## February 8, 2022

### Concepts and Profunctor Nuclei

#### Posted by Simon Willerton

Guest post by Matthew Di Meglio and Owen Lewis

Previously on this blog, Simon Willerton introduced the notion of the nucleus of an enriched profunctor, and alluded to the fact that the formal concept lattice of a relation is a particular instance of this general categorical construction. Continuing from Simon’s posts, we will present, through the lens of enriched category theory, a generalization of Formal Concept Analysis called Quantitative Concept Analysis (QCA). The material in this blog post is based on Dusko Pavlovic’s Quantitative Concept Analysis and Jonathan Elliot’s On the Fuzzy Concept Complex.

### Background and running example

QCA aims to extract latent concepts from a dataset which relates a collection of objects to a collection of attributes. For example, suppose that we work for a movie streaming service, and we have a dataset consisting of each user’s rating of each movie (for simplicity, we will assume that all users have rated all movies). Here, the users are the objects and the movies are the attributes. In this context, the word “genre” is a good synonym for the word “concept”, and genres will later be shown be encoded in the nucleus of a particular enriched profunctor. Intuitively speaking, associated to each genre is the collection of movies in the style of that genre and the collection of users who like that genre. Thus the notion of genre should simultaneously capture similarity in users’ tastes and similarity in movies’ styles.
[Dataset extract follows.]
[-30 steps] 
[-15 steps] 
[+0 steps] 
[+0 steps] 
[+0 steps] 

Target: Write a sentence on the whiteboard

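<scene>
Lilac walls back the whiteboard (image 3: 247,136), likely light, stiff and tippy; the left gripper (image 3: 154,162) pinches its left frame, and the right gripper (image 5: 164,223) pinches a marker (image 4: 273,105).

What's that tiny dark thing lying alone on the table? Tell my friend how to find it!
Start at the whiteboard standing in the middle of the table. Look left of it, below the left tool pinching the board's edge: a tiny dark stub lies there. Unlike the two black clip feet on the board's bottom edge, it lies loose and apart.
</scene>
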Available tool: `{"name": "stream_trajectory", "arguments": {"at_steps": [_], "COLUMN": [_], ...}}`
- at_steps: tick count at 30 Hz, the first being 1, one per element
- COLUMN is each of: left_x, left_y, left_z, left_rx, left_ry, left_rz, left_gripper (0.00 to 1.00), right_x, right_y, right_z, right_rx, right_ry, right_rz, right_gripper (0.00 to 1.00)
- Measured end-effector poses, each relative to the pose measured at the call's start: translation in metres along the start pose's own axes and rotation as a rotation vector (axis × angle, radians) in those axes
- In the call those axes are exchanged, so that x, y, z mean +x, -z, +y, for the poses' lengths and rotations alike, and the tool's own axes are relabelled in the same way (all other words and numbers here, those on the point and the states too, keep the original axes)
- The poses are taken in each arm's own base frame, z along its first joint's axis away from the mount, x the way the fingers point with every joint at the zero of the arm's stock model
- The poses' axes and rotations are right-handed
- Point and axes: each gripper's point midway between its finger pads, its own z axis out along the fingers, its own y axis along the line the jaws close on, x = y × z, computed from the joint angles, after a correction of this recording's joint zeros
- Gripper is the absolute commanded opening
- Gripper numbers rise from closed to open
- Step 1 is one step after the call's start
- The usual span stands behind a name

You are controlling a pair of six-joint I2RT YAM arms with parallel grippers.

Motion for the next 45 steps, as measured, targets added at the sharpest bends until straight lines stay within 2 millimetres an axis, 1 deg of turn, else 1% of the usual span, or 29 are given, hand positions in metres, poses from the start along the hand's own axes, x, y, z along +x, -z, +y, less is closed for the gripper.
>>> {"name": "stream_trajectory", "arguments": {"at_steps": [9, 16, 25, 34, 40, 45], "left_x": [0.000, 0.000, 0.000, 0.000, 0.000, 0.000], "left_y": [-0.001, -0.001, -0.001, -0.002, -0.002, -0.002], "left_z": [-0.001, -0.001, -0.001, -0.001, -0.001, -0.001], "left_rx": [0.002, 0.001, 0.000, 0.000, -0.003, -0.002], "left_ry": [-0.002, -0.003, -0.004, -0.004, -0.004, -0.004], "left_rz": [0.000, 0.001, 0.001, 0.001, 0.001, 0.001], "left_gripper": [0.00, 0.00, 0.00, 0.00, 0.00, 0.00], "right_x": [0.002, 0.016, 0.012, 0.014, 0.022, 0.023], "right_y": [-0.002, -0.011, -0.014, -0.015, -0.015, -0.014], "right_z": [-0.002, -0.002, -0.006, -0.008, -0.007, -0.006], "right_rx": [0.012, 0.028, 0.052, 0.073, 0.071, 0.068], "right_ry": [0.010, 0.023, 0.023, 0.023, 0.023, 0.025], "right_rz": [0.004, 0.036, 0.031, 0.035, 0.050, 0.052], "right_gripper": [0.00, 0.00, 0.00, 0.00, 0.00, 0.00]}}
QCA is a processes for discovering genres in our dataset; these genres may then be used to decide which movies should be surfaced to which users.

To make our example concrete, our sets of users and movies will be respectively the sets $X = \{\mathtt{Cara}, \mathtt{Dan}, \mathtt{Evie}\} \qquad \text{and} \qquad Y = \{\mathtt{Se7en}, \mathtt{Tarzan}\}.$ Our dataset is expressed as the $X \times Y$-matrix $M = \left[ \begin{array}{r|cc} & \mathtt{Se7en} & \mathtt{Tarzan} \\ \mathtt{Cara} & 5/5 & 4/5\\ \mathtt{Dan} & 3/5 & 1/5\\ \mathtt{Evie} & 2/5 & 4/5 \end{array}\right]$ The $(x, y)$-entry of $M$ is a rating out of $5$ indicating the degree to which user $x$ liked movie $y$, from $0/5$ meaning very little to $5/5$ meaning a lot. We will think of these ratings as real numbers in the interval $V = [0,1]$.

### Enriching category and fuzzy logic

There is a way to view our set $V$ of possible ratings as the object set of a symmetric monoidal closed category $\mathcal{V}$ such that certain constructions from $\mathcal{V}$-enriched category theory, such as $\mathcal{V}$-functors and $\mathcal{V}$-profunctors, turn out to be relevant to QCA. Given objects $x$ and $y$ of $\mathcal{V}$,

• there is exactly one morphism from $x$ to $y$ when $x \leqslant y$ and no morphisms from $x$ to $y$ otherwise ($\mathcal{V}$ is a thin category);
• the monoidal product of $x$ and $y$ is their product $x \cdot y$; and
• the internal hom from $x$ to $y$ is their truncated division $x \backslash y = \begin{cases} y/x &\text{if } y \lt x,\\ 1 &\text{if } y \geq x. \end{cases}.$ Note also that the category $\mathcal{V}$ is complete and cocomplete, with limits and colimits given respectively by infima and suprema.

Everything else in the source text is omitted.